Comme toute étude empirique montrant un certain niveau d’exploration, notre étude présente certaines limites. Il s’agit premièrement de la période de collecte des données qui est intervenue huit mois après l’annonce de la pandémie de Covid-19 au Québec et qui a amené les autorités publiques à d’importantes actions visant le confinement des citoyens. Les conditions de collecte peuvent avoir eu une incidence sur les réponses fournies par les dirigeants des PME (Shepherd et Rudd, 2014). Nos données ont été collectées durant la deuxième et la troisième vague de la Covid-19, périodes caractérisées par des mesures inhabituelles qui ont influencé le fonctionnement des PME et certainement la prise de décision des propriétaires-dirigeants.
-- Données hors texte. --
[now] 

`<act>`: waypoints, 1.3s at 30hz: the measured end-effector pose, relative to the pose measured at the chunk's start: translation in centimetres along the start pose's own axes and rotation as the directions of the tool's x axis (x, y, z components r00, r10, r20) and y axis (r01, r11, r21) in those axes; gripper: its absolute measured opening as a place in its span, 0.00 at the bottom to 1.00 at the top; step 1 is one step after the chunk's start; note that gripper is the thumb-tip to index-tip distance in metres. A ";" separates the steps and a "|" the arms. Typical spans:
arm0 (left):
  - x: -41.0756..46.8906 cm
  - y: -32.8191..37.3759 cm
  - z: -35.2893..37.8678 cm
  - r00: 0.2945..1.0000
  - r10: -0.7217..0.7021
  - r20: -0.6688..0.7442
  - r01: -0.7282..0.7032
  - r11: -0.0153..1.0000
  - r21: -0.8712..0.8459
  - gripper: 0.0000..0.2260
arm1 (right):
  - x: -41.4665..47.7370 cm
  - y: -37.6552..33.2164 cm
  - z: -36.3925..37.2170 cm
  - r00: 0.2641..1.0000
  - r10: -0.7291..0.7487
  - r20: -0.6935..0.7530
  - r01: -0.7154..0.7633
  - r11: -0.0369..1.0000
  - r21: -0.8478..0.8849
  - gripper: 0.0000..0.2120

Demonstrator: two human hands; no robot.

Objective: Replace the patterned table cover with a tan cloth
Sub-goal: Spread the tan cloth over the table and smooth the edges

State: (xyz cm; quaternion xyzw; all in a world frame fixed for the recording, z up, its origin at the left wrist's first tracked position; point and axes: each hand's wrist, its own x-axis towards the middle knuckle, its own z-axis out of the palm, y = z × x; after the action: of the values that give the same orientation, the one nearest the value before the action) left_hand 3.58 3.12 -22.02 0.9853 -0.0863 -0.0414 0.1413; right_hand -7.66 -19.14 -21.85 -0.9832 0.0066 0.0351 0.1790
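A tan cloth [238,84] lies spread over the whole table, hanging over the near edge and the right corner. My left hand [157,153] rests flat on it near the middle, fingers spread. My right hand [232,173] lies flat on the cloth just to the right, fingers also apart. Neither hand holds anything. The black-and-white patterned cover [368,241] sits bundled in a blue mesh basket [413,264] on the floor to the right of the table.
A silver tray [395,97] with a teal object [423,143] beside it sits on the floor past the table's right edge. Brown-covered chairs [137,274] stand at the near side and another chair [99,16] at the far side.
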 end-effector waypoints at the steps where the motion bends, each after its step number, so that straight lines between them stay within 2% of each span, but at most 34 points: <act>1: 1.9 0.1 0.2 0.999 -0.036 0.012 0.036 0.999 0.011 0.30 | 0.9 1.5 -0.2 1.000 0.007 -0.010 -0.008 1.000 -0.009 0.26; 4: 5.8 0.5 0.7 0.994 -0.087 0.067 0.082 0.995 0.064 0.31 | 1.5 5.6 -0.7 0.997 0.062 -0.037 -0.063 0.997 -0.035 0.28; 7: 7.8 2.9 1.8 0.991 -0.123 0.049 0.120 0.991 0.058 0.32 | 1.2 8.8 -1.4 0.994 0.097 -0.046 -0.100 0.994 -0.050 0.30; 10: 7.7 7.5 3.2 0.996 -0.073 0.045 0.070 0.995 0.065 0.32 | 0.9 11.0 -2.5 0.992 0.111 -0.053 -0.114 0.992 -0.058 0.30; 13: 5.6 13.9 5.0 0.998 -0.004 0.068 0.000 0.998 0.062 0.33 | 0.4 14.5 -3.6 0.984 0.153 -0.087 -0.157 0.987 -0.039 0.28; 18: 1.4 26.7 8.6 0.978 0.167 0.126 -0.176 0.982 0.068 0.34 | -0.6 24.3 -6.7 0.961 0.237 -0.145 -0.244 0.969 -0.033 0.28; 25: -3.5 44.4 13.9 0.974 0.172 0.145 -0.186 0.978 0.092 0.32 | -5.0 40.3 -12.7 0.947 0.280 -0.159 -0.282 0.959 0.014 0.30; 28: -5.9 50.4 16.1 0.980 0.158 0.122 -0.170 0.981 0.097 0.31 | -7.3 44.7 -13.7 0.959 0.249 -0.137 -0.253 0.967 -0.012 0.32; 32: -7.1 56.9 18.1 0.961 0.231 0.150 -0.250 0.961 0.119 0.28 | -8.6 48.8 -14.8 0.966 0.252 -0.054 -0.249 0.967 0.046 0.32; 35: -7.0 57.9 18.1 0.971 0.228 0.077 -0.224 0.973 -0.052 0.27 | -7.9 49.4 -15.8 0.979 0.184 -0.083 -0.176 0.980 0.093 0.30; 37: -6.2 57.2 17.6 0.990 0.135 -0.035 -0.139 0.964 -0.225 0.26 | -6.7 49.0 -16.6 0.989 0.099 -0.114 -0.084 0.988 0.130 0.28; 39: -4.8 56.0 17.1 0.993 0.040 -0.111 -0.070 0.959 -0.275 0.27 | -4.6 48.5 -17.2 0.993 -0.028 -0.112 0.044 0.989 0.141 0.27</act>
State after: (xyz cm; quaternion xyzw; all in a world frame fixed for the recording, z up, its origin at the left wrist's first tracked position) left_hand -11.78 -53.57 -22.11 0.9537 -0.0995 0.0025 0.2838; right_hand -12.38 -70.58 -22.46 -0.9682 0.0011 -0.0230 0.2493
Le degré de turbulence et les informations parfois contradictoires en circulation dans l’environnement externe de l’entreprise ont sans doute influé sur l’incertitude perçue, les pratiques de GR, ainsi que l’évaluation de leur performance. Il est suggéré que les travaux ultérieurs appliquent ce modèle sur des données issues d’autres contextes d’incertitude ou d’introduire les effets temporels pour mieux cerner le sens des causalités. En effet, notre modèle nous permet d’établir une association positive et significative entre l’orientation entrepreneuriale, les capacités organisationnelles, la gestion active des risques et la performance, mais cela ne permet pas de mesurer des influences inverses. Il est possible que la performance donne les moyens pour une gestion plus active des risques, ce qui renforce les capacités organisationnelles et incite à une orientation entrepreneuriale plus agressive. Notre modèle ne permet pas de trancher sur le sens de causalité ni sur les effets rétroactifs. Des études longitudinales avec des décalages temporels seraient utiles pour mieux établir le sens des causalités, les éventuelles boucles de rétroaction, ainsi que l’influence de l’apprentissage sur la capacité des PME à faire face aux risques ou à s’en acclimater dans leurs décisions. De même, les études qualitatives peuvent compléter l’analyse et donner plus de détails sur les spécificités de chaque structure et de son environnement, comprendre ses pratiques de gestion des risques, les capacités organisationnelles mobilisées à cette fin et l’OE retenue. Cela contribuera à une conceptualisation plus adaptée, dans la mesure où il n’y a pas de consensus sur la définition de la gestion des risques ni celle de la performance globale. L’analyse typologique ou configurationnelle appliquée sur la gestion des risques est une voie qui permettrait aussi de mieux cerner la diversité des comportements en matière de gestion, notamment les pratiques de GAR (Brustbauer, 2016). Ces approches pourraient mettre en lumière les comportements spécifiques et regrouper les PME selon qu’elles soient actives ou non alors que les meilleures d’entre elles ne sont peut-être pas engagées fortement dans toutes les dimensions de la GAR. L’identification de facteurs contextuels et de variables de contingence est particulièrement cruciale pour mieux apprécier et comprendre les comportements très variables des PME et ce qui conduirait à leur réussite ou serait annonciateur de leur échec.